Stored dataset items
-------------------------
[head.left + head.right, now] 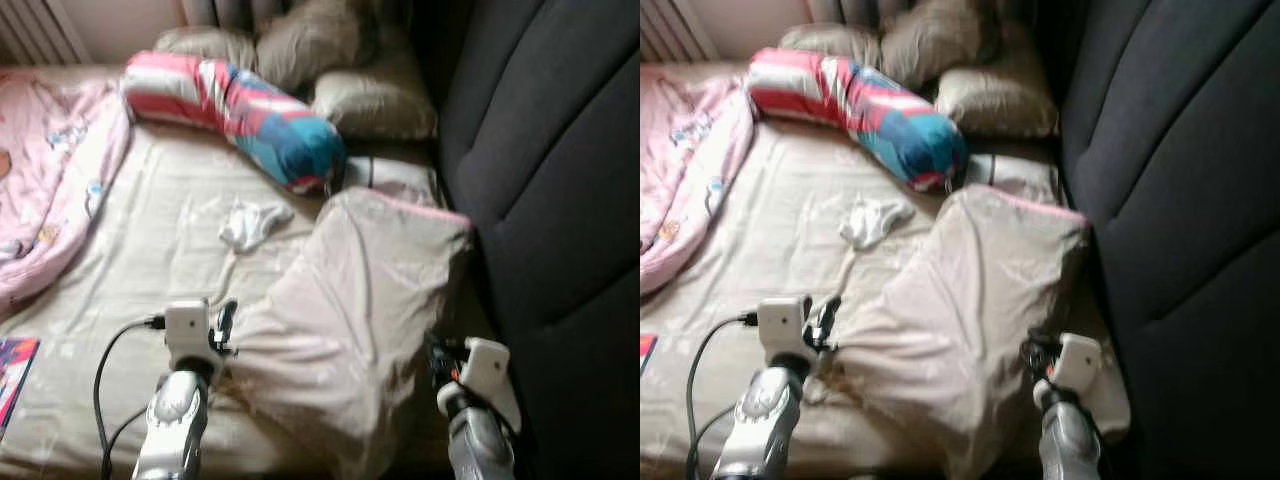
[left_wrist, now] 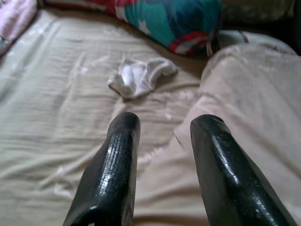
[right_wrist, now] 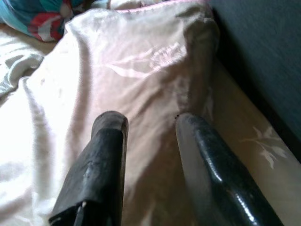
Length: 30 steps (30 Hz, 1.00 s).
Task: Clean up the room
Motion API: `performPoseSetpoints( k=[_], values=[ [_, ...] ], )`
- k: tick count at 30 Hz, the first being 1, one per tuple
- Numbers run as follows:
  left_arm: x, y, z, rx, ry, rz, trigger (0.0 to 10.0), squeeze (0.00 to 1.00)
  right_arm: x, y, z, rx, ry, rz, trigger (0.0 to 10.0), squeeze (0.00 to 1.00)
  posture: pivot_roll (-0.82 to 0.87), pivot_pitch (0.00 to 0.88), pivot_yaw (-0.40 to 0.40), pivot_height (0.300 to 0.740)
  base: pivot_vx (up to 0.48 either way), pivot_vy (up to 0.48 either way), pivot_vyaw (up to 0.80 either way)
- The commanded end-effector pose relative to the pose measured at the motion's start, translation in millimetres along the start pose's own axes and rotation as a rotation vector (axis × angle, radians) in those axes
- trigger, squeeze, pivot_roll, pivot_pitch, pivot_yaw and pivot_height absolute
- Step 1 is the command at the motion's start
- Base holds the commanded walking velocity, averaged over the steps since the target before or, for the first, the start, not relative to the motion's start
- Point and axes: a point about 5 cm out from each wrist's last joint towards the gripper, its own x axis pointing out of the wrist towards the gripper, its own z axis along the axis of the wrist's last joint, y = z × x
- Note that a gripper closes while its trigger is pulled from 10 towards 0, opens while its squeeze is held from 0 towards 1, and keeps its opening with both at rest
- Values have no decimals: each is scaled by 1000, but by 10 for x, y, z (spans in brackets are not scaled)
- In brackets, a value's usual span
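While socks [image 1: 252, 224] lie near, pillows [image 1: 300, 45] crowd the bolster [image 1: 235, 110].

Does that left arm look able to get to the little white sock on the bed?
Probably yes. The left pincer is open at the beige blanket's edge, pointing toward the white sock, with only bare sheet between them. It would need to stretch forward some.

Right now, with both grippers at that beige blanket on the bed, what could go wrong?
1. Left gripper is open at the beige blanket's edge; closing may pinch the bedsheet too.
2. Right gripper is open over loose folds beside the dark headboard; a shallow grasp could slip.
3. Pulling the blanket may drag or bury the white sock.
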Motion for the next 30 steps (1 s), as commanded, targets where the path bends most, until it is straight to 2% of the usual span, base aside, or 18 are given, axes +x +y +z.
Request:
performPoseSetpoints(
  k=[1, 2, 7, 9, 11, 15, 22, 24, 27, 29, 30],
  values=[
    [-42, 20, -57, -9, 24, 9, 10000, 0, -71, -54, -126, 24, 60, -7, 10000, 765, -91, 186, -24, 740, 0, 0, 0],
    [-41, 21, -58, -9, 25, 9, 10000, 0, -72, -52, -134, 24, 70, 0, 10000, 1000, -92, 186, -23, 740, 0, 0, 0],
    [-38, 27, -62, -6, 29, 8, 10000, 0, -90, -49, -209, -1, 138, 30, 10000, 1000, -94, 184, -21, 740, 0, 0, 0],
    [-30, 22, -58, -5, 29, 6, 10000, 0, -126, -32, -358, -47, 266, 83, 10000, 1000, -93, 181, -22, 740, 0, 0, 0],
    [-18, 15, -50, -4, 28, 4, 10000, 0, -143, -12, -425, -23, 321, 119, 10000, 1000, -87, 178, -18, 740, 0, 0, 0],
    [-12, 22, -47, -1, 27, 1, 10000, 0, -144, 24, -457, -12, 371, 180, 10000, 1000, -90, 172, -16, 740, 0, 0, 0],
    [-12, 27, -49, 4, 29, -3, 10000, 0, -118, 92, -429, 26, 392, 270, 10000, 1000, -86, 157, -12, 740, 0, 0, 0],
    [-8, 17, -48, 4, 29, -5, 10000, 0, -118, 75, -451, 15, 418, 257, 10000, 1000, -83, 159, -13, 740, 0, 0, 0],
    [9, 15, -31, 3, 25, -4, 10000, 0, -90, 2, -490, -1, 466, 140, 10000, 1000, -81, 163, -13, 740, 0, 0, 0],
    [12, 15, -29, 3, 25, -4, 10000, 0, -84, -8, -491, 5, 471, 121, 10000, 1000, -79, 170, -13, 740, 0, 0, 0],
    [14, 16, -26, 3, 24, -4, 10000, 0, -77, -21, -498, 17, 481, 95, 10000, 553, -77, 175, -12, 740, 0, 0, 0]
  ],
)
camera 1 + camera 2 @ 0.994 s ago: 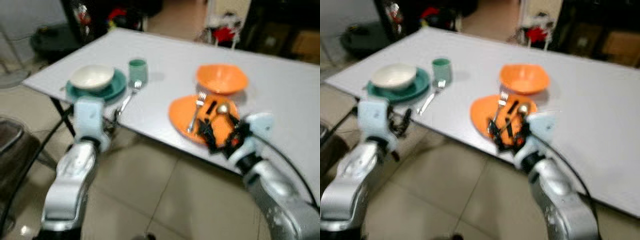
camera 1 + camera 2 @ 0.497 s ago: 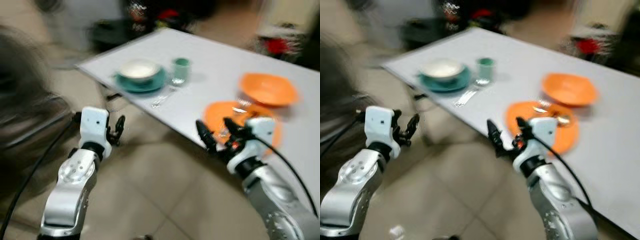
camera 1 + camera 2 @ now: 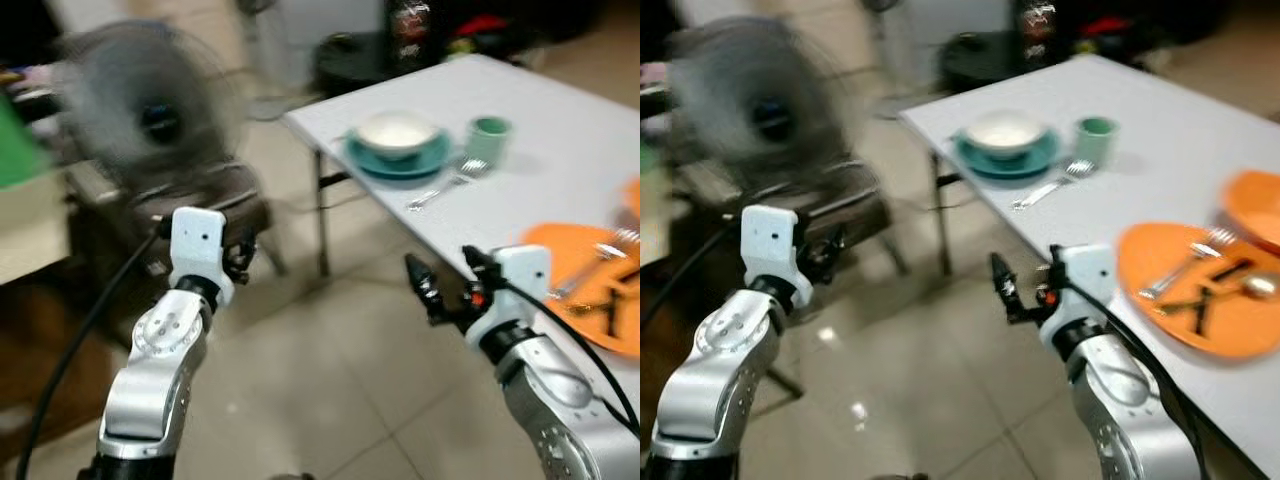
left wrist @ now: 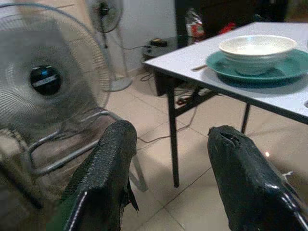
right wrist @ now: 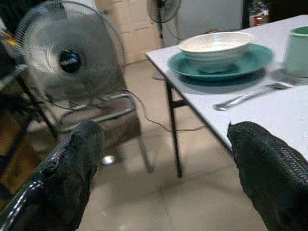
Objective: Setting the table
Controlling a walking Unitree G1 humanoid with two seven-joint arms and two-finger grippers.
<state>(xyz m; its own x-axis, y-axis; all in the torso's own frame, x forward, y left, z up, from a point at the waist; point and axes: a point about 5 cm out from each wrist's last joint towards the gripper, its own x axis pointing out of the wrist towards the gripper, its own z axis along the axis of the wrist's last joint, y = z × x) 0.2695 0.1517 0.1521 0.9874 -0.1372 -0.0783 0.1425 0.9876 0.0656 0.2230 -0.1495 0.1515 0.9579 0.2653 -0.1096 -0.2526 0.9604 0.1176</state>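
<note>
Tiled floor and a white folding table [image 3: 1160, 170] made up the room, with a standing fan [image 3: 150, 115] and a metal-framed chair [image 3: 190, 205] off to the robot's left; head views were blurred. On the table's near corner sat a teal plate [image 3: 1006, 159] with a white bowl [image 3: 1005, 130] on it, a teal cup [image 3: 1096, 139] just beside the plate, and a fork [image 3: 1045, 187] lying on the table in front of the cup. Further along to the robot's right lay an orange plate [image 3: 1150, 265] carrying a second fork [image 3: 1185, 270], a spoon [image 3: 1250, 287] and dark utensils I couldn't identify; an orange bowl [image 3: 1252, 205] was near it at the frame edge.

Both arms were raised over the floor, short of the table. Left gripper [image 4: 175, 168] had its fingers apart and held nothing, pointed toward the table leg and the teal setting. Right gripper [image 5: 163, 168] was likewise spread wide and empty, facing the teal plate and fork.

Key relation: the orange plate with the cutlery lay to the right of the right gripper, close to that arm's elbow side, so the right arm was much nearer. The loose utensils lay roughly across that plate, pointing toward the table's middle. My guess: the robot would need to swing right and reach in over the table edge.
</note>
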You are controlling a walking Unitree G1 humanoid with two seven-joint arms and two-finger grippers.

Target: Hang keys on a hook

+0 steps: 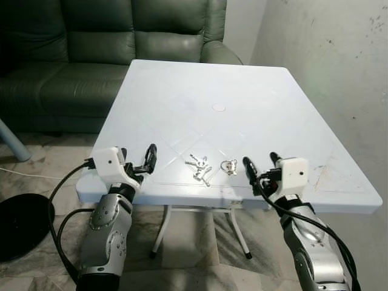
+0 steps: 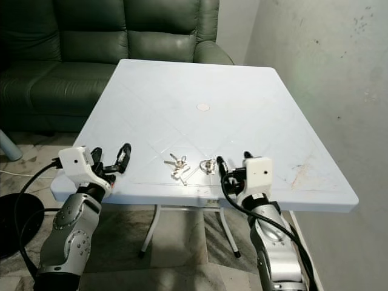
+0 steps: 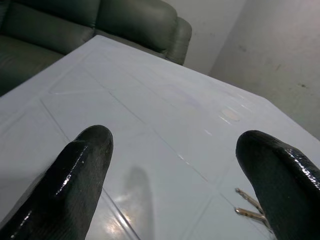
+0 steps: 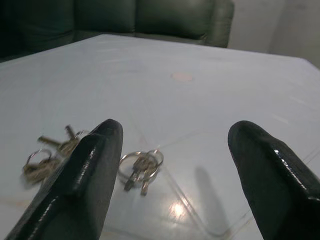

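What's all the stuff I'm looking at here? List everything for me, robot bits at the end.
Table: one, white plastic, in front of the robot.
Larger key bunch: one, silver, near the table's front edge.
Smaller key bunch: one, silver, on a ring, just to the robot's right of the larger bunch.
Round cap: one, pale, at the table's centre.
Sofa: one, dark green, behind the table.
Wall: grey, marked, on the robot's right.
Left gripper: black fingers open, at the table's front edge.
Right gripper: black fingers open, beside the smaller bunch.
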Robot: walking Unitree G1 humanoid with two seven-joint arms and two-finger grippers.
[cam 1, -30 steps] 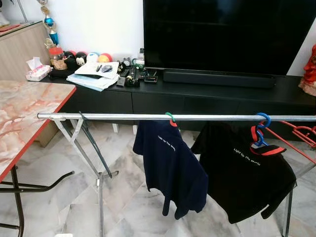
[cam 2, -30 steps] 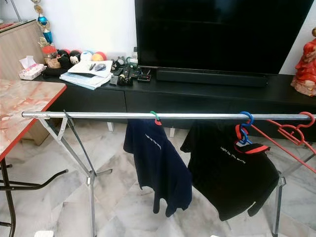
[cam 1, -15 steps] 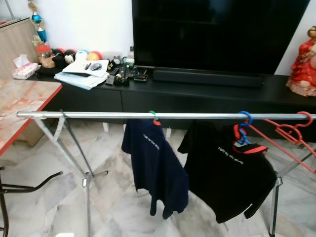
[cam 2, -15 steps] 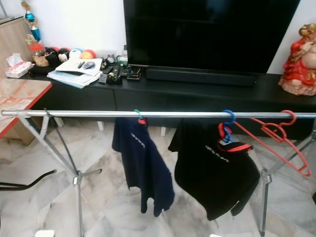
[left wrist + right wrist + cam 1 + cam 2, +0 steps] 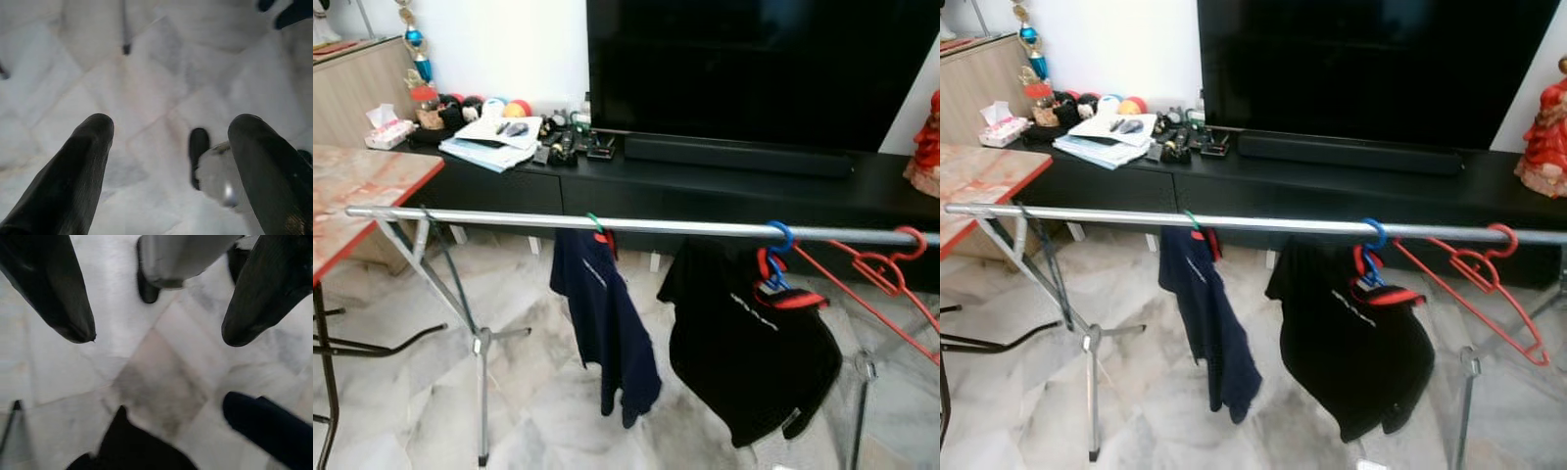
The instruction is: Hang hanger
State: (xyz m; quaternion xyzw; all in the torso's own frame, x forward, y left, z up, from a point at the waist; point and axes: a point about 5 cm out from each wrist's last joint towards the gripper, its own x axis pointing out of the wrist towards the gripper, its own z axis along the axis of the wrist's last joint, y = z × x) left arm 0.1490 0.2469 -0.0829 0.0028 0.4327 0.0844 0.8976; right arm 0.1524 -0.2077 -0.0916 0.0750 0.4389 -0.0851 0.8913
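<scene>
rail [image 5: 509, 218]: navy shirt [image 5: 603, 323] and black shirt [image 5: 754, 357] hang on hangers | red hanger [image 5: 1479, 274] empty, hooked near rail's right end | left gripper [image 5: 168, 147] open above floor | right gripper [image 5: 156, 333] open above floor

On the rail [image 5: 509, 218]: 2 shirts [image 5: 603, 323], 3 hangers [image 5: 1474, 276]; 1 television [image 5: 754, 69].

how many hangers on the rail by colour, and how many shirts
green hanger: 1
blue hanger: 1
red hanger: 1
navy shirt: 1
black shirt: 1
total: 5 on the rail
</scene>
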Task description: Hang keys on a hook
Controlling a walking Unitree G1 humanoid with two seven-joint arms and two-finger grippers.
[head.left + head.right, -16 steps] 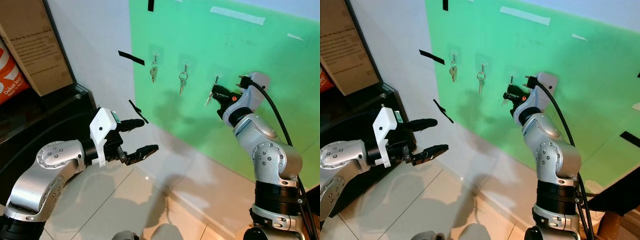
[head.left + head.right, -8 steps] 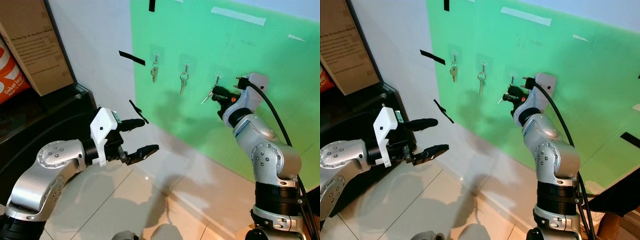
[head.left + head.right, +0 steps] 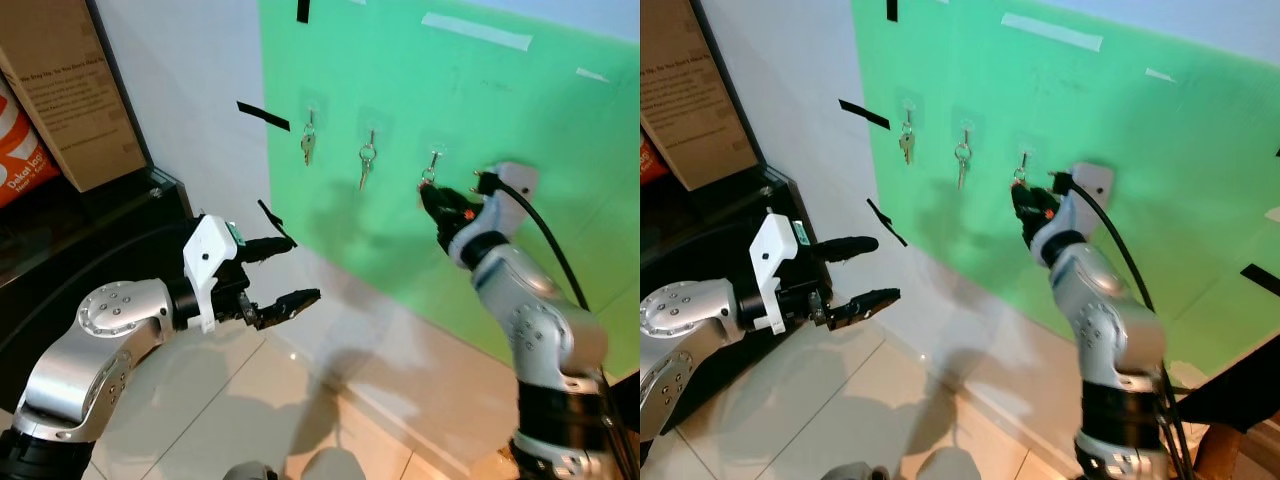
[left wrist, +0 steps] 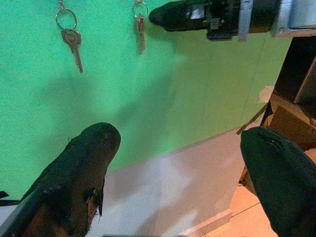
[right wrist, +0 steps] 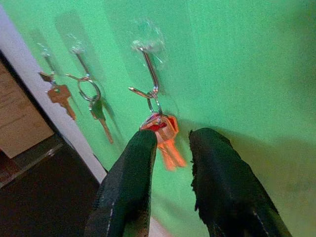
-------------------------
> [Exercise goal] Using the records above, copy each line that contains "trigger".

> [Solution to this task]
  left_arm: x, y, z, rx, ry, rz, trigger (0.0 to 10.0), squeeze (0.00 to 1.00)
  right_arm: x, y, z, rx, ry, rz, trigger (0.0 to 10.0), squeeze (0.00 to 1.00)
- trigger, squeeze, pivot_roll, pivot_pitch, pivot_yaw and pivot_height absolute
- Note that a gripper closes while its trigger is pulled from 10 towards 0, opens while its squeeze is held from 0 towards 1, and keeps its opening with both at rest

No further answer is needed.